Edward James "Jack" Holloway (12 April 1875 – 3 December 1967), Australian politician, was born in Hobart, the son of a stonemason. He had little formal education and was apprenticed at an early age as a bootmaker. When he was 15 he moved to Melbourne, and later spent some time as a gold prospector in Western Australia. He also worked for a time in Broken Hill. By 1910 he had returned to Melbourne and worked as a boot machinist. He became an official of the Boot Trade Employees Association, and was also active in the Australian Labor Party. He was secretary of the No Conscription Committee during World War I. In 1916 he became secretary of the Melbourne Trades Hall Council, a position he held until 1929. He was a socialist and militant trade unionist, but opposed Communism and other revolutionary ideologies then current in the trade union movement.[1]

Political career[edit]

At the 1928 federal election, Holloway stood as the Labor candidate against the Nationalist (conservative) Prime Minister Stanley Bruce, in his seat of Flinders south of Melbourne. He was roundly defeated, but sought a rematch in 1929. His candidacy was a protest against the Bruce government's plan to dismantle the arbitration system.
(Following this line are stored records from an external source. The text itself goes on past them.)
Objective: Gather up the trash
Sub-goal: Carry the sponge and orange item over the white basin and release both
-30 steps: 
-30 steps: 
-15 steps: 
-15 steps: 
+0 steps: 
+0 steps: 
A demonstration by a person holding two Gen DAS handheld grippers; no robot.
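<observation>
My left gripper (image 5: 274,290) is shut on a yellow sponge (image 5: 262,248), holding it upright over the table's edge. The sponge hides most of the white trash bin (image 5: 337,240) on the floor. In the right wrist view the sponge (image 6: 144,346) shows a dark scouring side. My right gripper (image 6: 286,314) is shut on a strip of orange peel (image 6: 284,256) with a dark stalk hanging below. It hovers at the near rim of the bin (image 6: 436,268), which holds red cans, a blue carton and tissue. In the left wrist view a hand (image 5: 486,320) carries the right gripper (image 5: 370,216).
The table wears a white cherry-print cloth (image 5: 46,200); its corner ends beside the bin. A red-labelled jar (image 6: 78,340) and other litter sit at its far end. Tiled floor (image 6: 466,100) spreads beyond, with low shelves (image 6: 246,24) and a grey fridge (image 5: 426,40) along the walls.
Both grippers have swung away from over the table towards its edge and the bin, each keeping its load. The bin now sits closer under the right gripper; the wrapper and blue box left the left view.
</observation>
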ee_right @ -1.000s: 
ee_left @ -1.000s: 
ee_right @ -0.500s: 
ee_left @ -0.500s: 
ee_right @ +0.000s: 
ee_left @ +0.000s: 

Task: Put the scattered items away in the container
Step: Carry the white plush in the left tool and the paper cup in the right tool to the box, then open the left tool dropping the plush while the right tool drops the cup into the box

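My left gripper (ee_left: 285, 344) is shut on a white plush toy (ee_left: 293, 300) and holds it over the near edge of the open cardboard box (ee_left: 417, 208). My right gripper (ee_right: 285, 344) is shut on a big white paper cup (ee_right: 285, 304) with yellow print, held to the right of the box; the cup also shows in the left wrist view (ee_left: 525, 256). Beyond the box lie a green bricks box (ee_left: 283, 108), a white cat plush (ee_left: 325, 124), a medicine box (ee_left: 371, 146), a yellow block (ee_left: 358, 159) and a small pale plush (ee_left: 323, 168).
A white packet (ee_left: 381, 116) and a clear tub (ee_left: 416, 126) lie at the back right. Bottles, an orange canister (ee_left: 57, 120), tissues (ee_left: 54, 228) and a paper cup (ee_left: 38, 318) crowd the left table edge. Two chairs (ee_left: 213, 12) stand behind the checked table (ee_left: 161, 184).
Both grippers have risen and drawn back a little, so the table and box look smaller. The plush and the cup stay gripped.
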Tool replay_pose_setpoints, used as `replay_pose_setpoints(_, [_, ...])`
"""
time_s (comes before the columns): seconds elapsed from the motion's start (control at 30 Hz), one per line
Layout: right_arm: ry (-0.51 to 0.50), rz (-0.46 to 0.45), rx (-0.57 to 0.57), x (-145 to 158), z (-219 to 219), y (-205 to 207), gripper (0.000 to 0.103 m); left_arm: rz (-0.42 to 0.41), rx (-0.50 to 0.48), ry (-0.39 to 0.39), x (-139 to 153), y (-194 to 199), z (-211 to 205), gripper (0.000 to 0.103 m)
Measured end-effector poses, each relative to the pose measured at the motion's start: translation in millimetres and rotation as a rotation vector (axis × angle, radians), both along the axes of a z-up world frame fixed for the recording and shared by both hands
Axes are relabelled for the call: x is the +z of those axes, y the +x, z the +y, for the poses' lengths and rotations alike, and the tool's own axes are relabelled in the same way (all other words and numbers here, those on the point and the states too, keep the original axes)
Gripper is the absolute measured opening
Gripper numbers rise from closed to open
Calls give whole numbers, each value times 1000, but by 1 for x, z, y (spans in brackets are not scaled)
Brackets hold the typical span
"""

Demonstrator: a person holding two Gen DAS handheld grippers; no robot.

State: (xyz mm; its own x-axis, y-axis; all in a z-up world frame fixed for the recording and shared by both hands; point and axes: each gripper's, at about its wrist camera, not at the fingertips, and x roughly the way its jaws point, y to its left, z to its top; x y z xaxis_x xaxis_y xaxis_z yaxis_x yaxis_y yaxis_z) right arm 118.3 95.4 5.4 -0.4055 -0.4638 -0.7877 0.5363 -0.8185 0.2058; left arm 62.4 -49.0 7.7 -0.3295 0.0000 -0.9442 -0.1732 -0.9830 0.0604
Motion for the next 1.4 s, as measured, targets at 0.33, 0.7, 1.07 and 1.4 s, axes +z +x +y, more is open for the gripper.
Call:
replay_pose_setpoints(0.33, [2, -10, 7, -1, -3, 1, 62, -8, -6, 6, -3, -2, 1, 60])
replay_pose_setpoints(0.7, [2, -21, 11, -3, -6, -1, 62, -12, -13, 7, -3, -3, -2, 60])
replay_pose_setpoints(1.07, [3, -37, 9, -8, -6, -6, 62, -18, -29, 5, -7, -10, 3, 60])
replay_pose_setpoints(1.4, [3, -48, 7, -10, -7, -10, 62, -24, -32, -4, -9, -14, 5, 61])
On paper, Holloway faced odds as daunting as he'd faced in 1928. Flinders appeared to be a fairly safe Nationalist seat; Labor needed a 10.7 percent swing to take the seat off the Coalition. However, the Bruce government was thrown from office after suffering a massive 18-seat swing. Bruce even lost his own seat to Holloway after an independent Liberal candidate's preferences flowed mostly to Holloway, which was enough to give Holloway the victory. This was the first of only two occasions on which a serving Australian Prime Minister has lost his own seat at a general election (the other being John Howard in 2007).
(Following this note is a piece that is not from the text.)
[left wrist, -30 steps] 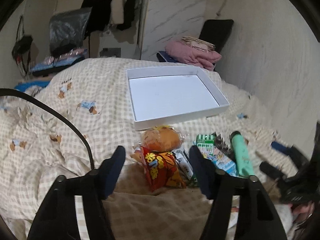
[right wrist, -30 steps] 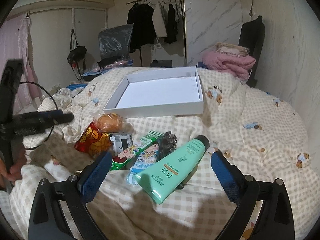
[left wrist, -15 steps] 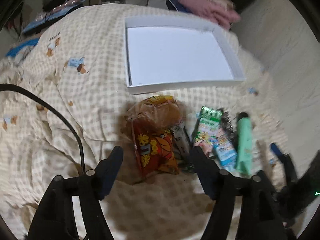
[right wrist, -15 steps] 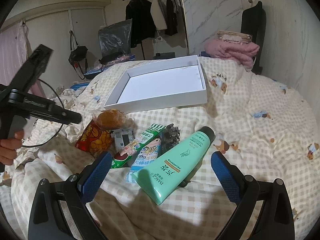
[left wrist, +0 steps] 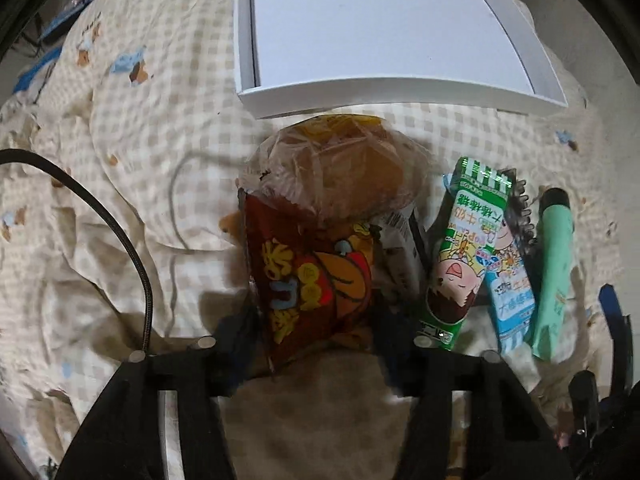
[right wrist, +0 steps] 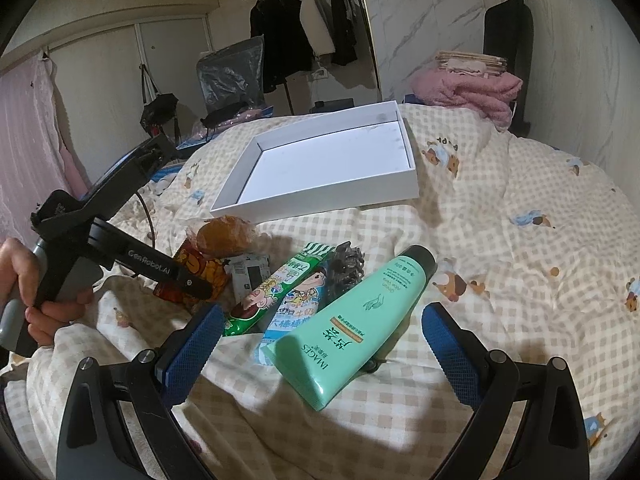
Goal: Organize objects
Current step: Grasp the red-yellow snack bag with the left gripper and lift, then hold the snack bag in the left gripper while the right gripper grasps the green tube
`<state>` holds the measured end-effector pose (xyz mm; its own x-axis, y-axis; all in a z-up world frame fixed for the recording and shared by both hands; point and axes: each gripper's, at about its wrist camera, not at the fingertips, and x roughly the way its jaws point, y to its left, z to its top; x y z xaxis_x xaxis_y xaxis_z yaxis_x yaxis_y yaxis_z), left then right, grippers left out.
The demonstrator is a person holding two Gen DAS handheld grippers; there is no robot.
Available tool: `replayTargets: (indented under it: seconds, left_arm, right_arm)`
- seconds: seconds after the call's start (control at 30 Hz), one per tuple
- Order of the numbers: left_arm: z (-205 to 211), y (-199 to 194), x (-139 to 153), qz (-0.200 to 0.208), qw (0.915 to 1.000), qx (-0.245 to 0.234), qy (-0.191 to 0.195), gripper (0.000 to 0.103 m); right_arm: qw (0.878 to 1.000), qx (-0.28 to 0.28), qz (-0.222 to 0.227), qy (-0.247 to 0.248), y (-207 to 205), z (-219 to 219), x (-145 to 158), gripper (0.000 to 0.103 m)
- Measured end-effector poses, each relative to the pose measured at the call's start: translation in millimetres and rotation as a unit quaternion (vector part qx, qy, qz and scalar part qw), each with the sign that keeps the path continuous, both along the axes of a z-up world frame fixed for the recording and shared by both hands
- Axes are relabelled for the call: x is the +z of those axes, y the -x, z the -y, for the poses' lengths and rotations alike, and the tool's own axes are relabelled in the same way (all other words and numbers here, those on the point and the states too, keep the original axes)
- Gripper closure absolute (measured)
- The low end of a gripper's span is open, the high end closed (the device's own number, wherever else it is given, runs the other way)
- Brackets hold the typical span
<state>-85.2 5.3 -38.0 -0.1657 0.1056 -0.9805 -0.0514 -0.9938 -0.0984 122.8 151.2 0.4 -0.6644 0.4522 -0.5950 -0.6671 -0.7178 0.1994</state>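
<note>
A red snack bag (left wrist: 312,280) lies on the bed with a wrapped bun (left wrist: 340,168) on its far end. My left gripper (left wrist: 316,332) is open, its fingers on either side of the bag's near end; it also shows in the right wrist view (right wrist: 188,284). To the right lie a green candy box (left wrist: 464,248), a blue candy box (left wrist: 508,296) and a mint green tube (left wrist: 552,272). An empty white box (left wrist: 392,20) sits beyond. My right gripper (right wrist: 320,336) is open, just short of the tube (right wrist: 360,316).
A black cable (left wrist: 120,224) runs over the checked bedspread at left. A small dark packet (right wrist: 250,272) and a black hair claw (right wrist: 344,264) lie among the items. Pink folded blankets (right wrist: 468,88) and a clothes rack (right wrist: 300,36) are behind the bed.
My left gripper has dropped down and forward onto the red snack bag, its fingers now straddling it. My right gripper has barely moved.
</note>
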Motion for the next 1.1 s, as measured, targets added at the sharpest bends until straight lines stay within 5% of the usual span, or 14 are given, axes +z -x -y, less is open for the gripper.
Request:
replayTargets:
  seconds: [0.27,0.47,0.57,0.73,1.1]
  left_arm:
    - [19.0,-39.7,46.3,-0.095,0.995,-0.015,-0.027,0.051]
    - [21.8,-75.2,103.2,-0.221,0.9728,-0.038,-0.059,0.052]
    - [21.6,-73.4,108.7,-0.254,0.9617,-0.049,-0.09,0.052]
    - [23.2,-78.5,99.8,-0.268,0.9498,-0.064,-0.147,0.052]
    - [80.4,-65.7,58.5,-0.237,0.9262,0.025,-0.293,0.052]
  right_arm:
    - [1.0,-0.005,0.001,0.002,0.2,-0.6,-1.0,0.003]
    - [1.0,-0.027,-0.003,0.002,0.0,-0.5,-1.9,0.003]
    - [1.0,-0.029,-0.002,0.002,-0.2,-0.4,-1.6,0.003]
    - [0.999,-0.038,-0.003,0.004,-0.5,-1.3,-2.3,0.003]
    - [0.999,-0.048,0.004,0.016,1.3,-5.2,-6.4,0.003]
In Parliament, Holloway soon found himself in opposition to the policies of the Scullin Labor government, a government unable to deal with the Great Depression which began soon after the 1929 elections. Holloway, as the leading trade unionist in the Labor Caucus, opposed the deflationary Premiers' Plan (which reduced wages and pensions), and when Scullin accepted it he resigned his position as Assistant Minister for Industry, Council for Scientific and Industrial Research, in June 1931. The government fell at the end of the year, forcing an early election. With Labor's support dwindling, Holloway knew his chances of holding Flinders were slim. Not only was he a trade unionist holding a naturally upper-class seat, but Bruce was priming for a rematch. Instead, Holloway transferred to the safe Labor seat of Melbourne Ports, whose incumbent Labor MP, James Mathews, was retiring. Holloway's guess proved right; while he won Melbourne Ports easily amid Labor's severe defeat, Flinders reverted to form with Bruce winning it on an 18.5 percent swing.
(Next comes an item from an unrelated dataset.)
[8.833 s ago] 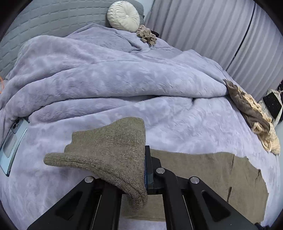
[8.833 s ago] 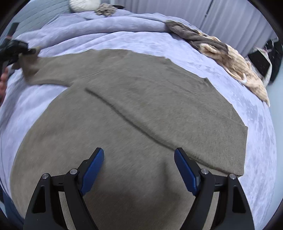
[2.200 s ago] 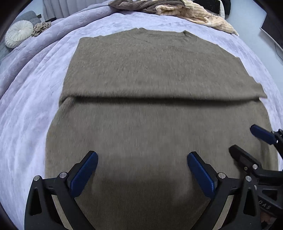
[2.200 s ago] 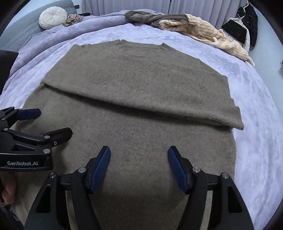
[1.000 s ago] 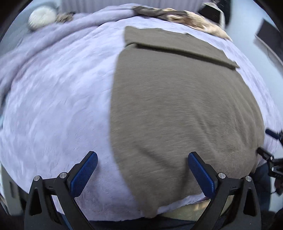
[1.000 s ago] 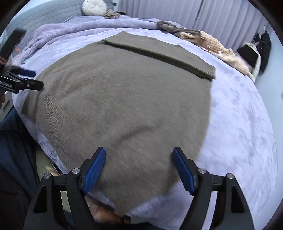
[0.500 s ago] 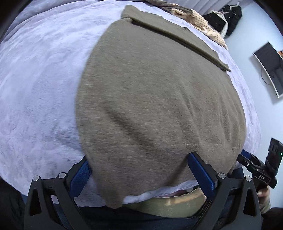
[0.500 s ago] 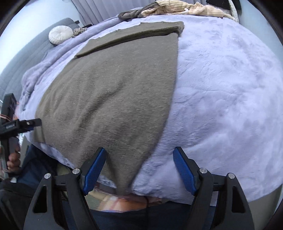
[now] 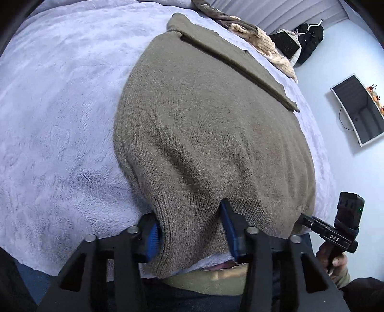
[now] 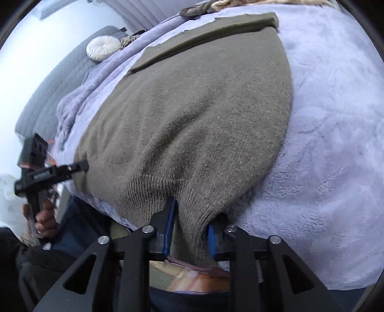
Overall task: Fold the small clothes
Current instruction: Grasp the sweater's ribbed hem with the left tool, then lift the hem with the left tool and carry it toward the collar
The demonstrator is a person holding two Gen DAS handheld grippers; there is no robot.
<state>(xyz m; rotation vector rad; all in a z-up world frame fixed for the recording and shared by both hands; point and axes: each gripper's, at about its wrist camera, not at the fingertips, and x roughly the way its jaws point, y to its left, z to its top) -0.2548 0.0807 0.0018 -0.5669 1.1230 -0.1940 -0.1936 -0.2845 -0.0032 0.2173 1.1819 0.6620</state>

In opposition, Holloway was determined that Labor would never again adopt what he saw as anti-working-class policies. When Scullin retired as Labor leader in 1935, Holloway opposed Frank Forde's candidacy to succeed him on the grounds that Forde has supported the Premiers' Plan. He threw the support of left-wing members of Caucus to John Curtin, who won the Caucus ballot by one vote. Holloway thus became one of Curtin's most powerful supporters.

When Labor came to power in October 1941, Curtin appointed Holloway Minister for Socal Services and Minister for Health. In 1943, when Labor won large majorities in both houses of the Parliament, Holloway became Minister for Labour and National Service. Under wartime regulations, this gave him almost unlimited power over the labour force and the allocation of manpower. When Curtin died in 1945 Holloway again opposed Forde's leadership bid, helping to ensure that Ben Chifley, like himself an ex-trade unionist, was elected leader.

Holloway retained his Labour portfolio under Chifley, and played a leading role in defeating the 1949 strike in the coal industry, which had been fomented by the Communist Party of Australia as a challenge to the Labor Party. This caused the rupture of some of his lifelong friendships in the left-wing of the union movement. When the Chifley government was defeated in 1949, Holloway, by now 74, retired to the backbench. He was made a Privy Councillor and retired from Parliament in 1951. He lived in the Melbourne suburb of St Kilda until his death in 1967.[1]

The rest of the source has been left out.